Ovarian cancer usually begins in the ovaries and spreads to pelvis and abdomen. There is one ovary in each side of the uterus which is about the size of an almond. The ovaries produce ova and hormones, estrogen and progesterone.
Ovarian cancer is often undetected until it spreads to pelvis and abdomen and hence is difficult to treat and fatal when detected. If the cancer is detected when it is confined to ovaries only, the treatment is likely to be successful.
The treatments available for ovarian cancer are surgery and chemotherapy.
Hardly any symptoms are seen during early stage of ovarian cancer. Usually few and non specific symptoms are seen in advanced stage ovarian cancer that is often confused for common condition such as constipation or irritable bowel.
If you experience any unusual signs and symptoms you should immediately visit your doctor. If your family has history of ovarian or breast cancer, discuss your risk of developing ovarian cancer with your doctor.
You may be referred to genetic counselor to discuss testing for genetic mutation to assess your chances of having ovarian or breast cancer. Only few women have genetic mutation that can progress to ovarian cancer.
The exact cause for ovarian cancer has not been identified yet. Generally, cancer begins to grow when normal cell mutate into abnormal quickly multiplying cancer cell. The tumor mass then can invade nearby tissues or organs and metastasize (spread of tumor from the originated place to elsewhere in the body).
The type of cell from where cancer originates determines the type of ovarian cancer you have. The types of ovarian cancer are:
Epithelial Tumors: Nearly 90% of ovarian cancer is epithelial tumor that begins in the cells that covers the ovaries.
Stromal Tumors: Approximately 7 percent of the ovarian cancer is stromal tumor that begins in tissue producing hormones. They are diagnosed at earlier stage than other ovarian tumor.

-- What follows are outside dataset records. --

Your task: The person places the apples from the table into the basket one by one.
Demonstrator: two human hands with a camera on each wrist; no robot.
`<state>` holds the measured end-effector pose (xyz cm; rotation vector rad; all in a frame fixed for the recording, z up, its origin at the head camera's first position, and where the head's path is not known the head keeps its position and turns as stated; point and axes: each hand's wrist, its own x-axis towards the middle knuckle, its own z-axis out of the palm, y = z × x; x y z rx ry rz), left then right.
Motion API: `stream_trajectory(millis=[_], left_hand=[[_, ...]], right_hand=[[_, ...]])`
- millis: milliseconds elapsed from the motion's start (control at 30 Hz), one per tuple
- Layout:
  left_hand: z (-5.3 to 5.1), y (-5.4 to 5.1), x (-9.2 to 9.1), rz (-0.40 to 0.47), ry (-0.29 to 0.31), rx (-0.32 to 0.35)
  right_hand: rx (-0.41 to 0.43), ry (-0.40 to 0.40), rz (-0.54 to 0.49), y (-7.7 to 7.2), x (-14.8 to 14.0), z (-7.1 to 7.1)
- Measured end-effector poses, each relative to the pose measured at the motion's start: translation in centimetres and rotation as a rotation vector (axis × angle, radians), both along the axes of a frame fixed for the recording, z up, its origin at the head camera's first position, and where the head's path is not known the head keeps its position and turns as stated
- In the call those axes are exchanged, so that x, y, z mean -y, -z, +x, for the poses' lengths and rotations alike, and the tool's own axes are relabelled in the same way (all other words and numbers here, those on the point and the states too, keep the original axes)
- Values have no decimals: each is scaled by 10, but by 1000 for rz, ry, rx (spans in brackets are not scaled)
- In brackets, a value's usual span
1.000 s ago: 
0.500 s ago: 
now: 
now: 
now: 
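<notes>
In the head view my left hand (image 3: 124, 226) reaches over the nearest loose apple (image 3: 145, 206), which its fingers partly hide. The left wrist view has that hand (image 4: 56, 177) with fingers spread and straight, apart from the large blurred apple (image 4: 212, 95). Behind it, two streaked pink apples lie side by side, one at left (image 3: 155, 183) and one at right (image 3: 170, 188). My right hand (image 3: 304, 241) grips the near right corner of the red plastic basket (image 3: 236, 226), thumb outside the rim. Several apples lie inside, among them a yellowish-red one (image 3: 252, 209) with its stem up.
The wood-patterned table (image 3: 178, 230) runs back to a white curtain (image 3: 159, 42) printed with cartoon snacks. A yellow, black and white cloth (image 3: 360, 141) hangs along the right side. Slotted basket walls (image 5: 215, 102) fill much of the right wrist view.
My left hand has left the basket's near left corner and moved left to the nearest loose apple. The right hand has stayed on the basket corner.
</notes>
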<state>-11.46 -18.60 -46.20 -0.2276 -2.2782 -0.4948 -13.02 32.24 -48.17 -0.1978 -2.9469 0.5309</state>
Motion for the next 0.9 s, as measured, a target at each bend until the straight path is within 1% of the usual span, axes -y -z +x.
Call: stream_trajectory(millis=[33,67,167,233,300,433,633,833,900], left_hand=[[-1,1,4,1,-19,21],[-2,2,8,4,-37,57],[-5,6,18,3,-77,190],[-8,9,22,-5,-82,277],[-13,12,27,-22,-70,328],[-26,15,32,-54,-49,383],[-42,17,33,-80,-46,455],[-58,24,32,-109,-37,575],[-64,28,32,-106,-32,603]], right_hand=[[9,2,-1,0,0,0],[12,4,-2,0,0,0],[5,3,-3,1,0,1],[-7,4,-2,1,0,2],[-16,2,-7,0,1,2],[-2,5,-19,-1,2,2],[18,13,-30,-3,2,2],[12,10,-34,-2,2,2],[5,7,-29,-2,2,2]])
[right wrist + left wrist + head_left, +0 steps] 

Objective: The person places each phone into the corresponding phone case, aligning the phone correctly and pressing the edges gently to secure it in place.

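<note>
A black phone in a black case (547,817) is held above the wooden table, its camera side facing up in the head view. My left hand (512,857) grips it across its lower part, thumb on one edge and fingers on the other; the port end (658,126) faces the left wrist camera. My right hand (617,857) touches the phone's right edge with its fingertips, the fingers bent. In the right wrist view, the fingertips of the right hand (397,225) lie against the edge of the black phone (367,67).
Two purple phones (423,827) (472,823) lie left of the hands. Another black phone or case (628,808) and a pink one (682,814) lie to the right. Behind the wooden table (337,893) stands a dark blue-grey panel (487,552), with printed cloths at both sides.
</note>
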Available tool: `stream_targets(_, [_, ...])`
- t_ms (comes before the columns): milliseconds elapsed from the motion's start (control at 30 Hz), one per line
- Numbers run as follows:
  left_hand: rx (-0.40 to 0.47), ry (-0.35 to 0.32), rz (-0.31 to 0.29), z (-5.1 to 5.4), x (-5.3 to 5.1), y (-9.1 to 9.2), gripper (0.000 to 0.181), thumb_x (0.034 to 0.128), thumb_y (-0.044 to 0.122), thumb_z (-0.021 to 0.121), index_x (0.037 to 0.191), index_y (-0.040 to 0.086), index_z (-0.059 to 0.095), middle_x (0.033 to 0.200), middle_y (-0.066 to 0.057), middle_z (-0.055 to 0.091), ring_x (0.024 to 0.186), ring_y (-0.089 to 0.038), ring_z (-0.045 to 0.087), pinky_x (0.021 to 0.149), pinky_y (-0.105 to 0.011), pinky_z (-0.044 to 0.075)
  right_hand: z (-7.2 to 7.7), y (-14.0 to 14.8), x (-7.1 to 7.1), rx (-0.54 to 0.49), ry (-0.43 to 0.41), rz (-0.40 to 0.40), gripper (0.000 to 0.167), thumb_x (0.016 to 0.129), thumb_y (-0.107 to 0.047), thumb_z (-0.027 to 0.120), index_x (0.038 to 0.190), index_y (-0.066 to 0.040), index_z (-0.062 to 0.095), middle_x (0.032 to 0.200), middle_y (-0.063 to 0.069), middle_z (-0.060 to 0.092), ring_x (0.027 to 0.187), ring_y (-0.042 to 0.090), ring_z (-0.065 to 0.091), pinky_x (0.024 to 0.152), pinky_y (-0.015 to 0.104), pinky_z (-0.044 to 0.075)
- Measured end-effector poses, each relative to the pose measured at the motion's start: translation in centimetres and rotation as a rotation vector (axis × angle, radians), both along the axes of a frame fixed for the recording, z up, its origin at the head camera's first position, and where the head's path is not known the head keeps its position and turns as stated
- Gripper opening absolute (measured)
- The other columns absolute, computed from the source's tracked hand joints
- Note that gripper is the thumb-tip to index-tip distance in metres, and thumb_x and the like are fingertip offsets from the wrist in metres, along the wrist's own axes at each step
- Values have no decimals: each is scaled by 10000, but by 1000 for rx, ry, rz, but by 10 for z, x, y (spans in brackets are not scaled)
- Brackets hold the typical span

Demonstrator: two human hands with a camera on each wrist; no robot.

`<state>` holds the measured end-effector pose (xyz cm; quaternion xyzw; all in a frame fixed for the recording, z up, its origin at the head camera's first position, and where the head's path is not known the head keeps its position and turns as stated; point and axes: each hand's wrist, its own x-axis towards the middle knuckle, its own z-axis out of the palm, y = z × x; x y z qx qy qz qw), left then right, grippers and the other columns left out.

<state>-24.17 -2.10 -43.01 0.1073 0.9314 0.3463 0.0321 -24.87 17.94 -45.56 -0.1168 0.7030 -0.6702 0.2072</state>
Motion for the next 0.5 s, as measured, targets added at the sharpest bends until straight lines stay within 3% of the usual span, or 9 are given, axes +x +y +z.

Germ Cell Tumor: This rare cancer is mostly seen in younger women and begins in egg producing cells.
4 Making a Diagnosis
Making a diagnosis of ovarian cancer is done by performing several tests.
If any signs and symptoms seem to trouble you, immediately see your doctor. If ovarian cancer cell is suspected your primary care doctor may refer to gynecologic oncologist (specialist in women's health with additional skills in diagnosis and treatment of gynecologic cancer).

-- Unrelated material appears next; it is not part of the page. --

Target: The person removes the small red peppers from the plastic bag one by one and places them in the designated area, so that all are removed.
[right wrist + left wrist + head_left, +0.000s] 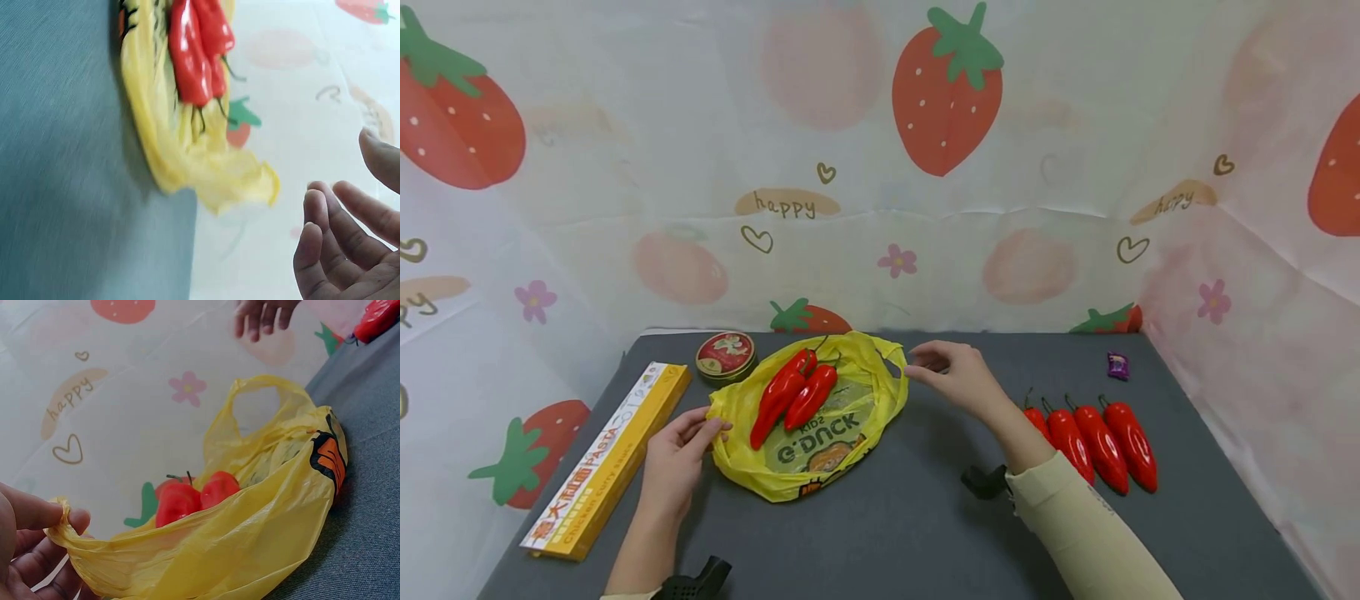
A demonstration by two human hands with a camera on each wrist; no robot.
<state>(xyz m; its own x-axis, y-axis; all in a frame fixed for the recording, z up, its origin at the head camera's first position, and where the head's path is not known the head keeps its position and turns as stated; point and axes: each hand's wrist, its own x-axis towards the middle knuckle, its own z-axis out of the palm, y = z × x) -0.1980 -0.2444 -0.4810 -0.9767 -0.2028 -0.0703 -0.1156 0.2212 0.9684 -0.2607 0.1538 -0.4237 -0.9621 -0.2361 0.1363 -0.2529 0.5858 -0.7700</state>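
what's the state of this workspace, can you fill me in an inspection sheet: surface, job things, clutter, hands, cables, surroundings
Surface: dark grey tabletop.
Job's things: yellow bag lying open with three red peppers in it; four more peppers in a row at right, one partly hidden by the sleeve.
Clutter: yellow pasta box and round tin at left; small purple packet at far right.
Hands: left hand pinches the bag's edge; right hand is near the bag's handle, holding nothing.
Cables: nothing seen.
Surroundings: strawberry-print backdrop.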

The doctor is likely to begin the investigation with pelvic examination. Following tests are done for diagnosing the ovarian cancer:
Pelvic examination: This begins with examination of the outer part of your genital followed by insertion of two gloved fingers into the vagina and at the same time pressing a hand on your abdomen to feel your uterus and ovaries. A speculum (device to inspect cervix and vagina) is inserted into the vagina to investigate whether there is any abnormality.
Imaging Tests: You may be recommended with ultrasound or CT scans of your abdominal and pelvis to inspect the size, shape and structure of your ovaries.

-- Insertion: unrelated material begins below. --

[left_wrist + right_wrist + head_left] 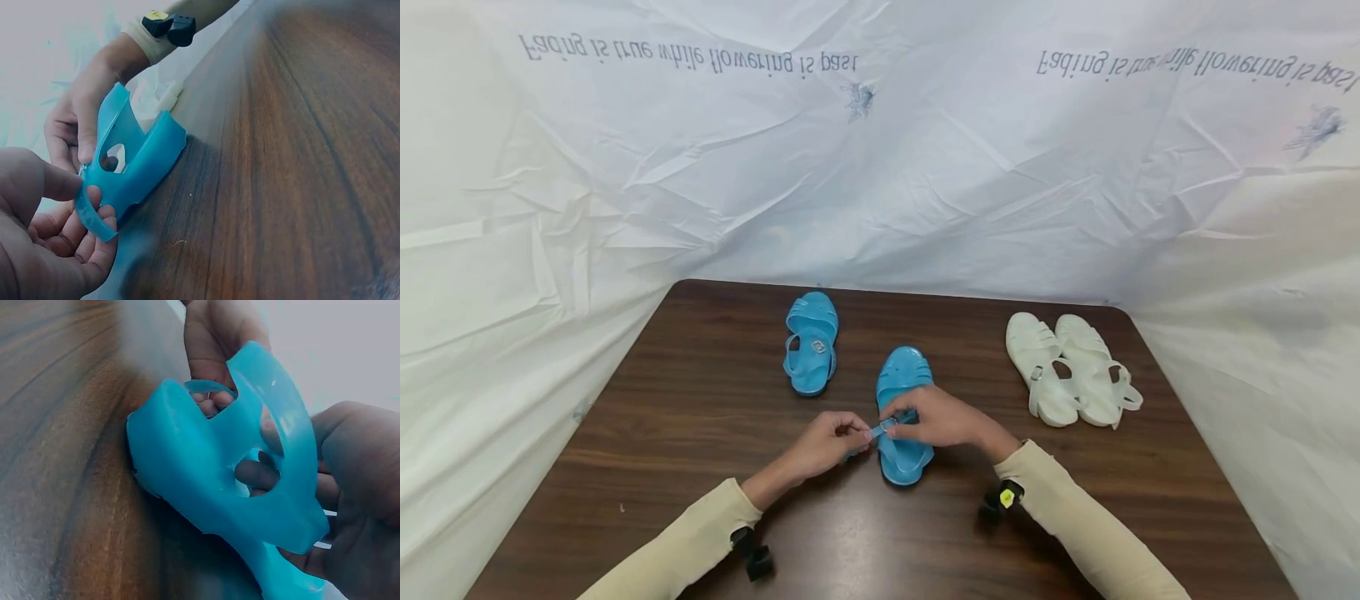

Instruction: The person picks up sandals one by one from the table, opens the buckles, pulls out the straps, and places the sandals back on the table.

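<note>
In the head view a blue sandal (905,367) lies on the table, toe pointing away. My left hand (823,443) pinches the free end of its ankle strap (94,220) between thumb and fingers, drawn out to the left. My right hand (942,417) reaches over the sandal and pinches the strap at the small buckle (887,424). From the right wrist, the sandal's heel (165,434) and side band (290,425) show close up, with fingers passing behind the band. How far the strap runs through the buckle is hidden by the fingers.
Another blue sandal (811,367) sits farther back to the left. A pair of white sandals (1047,408) stands together at the right. The dark wooden table (715,367) ends at a white printed sheet (850,183) hanging behind it.
</note>
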A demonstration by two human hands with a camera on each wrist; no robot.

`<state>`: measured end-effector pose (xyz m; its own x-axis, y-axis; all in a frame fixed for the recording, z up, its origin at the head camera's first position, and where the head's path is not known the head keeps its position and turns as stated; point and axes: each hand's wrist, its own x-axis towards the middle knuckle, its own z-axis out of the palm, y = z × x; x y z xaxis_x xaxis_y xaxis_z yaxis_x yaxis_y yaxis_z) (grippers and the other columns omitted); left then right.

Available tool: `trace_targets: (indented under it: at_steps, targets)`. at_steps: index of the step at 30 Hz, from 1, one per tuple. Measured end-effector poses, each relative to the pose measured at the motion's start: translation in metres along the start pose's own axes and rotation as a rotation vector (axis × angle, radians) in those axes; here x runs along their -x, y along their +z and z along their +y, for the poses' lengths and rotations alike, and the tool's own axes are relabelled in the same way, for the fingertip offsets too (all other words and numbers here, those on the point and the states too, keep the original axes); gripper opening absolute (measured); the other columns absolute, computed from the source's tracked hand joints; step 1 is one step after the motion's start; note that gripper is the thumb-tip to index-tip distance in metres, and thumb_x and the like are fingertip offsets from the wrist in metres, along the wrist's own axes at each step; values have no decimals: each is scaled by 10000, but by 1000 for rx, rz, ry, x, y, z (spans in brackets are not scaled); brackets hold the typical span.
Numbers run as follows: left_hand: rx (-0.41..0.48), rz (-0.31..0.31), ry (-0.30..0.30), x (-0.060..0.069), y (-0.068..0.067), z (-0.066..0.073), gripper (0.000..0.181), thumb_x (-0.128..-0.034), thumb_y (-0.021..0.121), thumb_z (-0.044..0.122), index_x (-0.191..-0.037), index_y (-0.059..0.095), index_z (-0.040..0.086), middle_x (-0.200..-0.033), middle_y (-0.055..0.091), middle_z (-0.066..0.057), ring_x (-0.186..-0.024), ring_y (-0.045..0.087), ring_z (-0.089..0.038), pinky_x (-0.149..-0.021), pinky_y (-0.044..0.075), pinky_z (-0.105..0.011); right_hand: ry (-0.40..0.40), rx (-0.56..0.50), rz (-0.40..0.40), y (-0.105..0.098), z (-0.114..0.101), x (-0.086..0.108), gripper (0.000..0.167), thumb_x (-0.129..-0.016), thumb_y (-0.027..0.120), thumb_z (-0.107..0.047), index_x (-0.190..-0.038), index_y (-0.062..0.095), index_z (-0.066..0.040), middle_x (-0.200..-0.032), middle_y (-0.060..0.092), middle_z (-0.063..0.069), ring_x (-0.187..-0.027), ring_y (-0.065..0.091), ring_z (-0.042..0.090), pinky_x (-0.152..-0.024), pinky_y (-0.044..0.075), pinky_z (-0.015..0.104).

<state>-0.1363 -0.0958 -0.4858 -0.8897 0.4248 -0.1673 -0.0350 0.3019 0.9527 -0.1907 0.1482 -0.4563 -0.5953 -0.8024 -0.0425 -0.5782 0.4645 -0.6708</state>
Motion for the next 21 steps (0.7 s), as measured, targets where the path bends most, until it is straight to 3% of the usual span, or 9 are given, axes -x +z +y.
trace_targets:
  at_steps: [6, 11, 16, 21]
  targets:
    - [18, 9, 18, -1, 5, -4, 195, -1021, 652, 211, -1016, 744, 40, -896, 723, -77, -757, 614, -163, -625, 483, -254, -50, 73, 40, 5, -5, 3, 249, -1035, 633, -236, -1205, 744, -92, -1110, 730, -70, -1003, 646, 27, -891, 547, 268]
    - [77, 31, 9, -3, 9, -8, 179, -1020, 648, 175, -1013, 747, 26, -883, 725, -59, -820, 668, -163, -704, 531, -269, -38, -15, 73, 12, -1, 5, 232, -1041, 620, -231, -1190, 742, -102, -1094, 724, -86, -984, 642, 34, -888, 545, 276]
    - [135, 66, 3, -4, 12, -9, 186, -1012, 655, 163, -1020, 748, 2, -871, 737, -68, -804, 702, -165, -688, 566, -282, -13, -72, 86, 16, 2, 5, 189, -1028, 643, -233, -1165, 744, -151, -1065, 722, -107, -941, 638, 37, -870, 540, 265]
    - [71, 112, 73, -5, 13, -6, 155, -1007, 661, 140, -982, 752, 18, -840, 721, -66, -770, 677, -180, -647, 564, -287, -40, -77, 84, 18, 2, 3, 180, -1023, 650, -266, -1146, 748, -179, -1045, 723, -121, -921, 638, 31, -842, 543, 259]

Blood test: Blood test are done to detect a protein, called cancer antigen 125 (CA125), that is found on surface of ovarian cancer cells.
Surgery: Minimal invasive technique is used to take out tissue sample and abdominal fluid to confirm the diagnosis of ovarian cancer.
How to prepare yourself for the visit?
Getting prepared for the visit can optimize the therapy and help make the visit more fruitful.
List out all the symptoms.
Write down your key medical information.
Write down the names of all your medications, vitamins or supplements.
Make a list of the questions to ask your doctor. Some typical question can be:
What could be probable causes of my symptoms?
Do I need any test that?
What are treatment options and their side effects?
What prognosis can I expect?
Can I conceive child?
What your doctor wants to know?
A clear talk with your doctor can optimize the therapy and improve the outcomes. Prepare yourself to answer some essential questions from your doctor. Your doctor might ask you typical questions like:
The result from your surgery helps to determine the stage of your ovarian cancer. The prognosis and treatment options are guided by your cancer's stage.
Stage I: Cancer is found in one or both ovaries
Stage II: Cancer has spread to other parts of the pelvis
Stage III: Cancer has spread to the abdomen
Stage IV: Cancer is found outside the abdomen
Ovarian cancer is usually treated by combination of chemotherapy and surgery.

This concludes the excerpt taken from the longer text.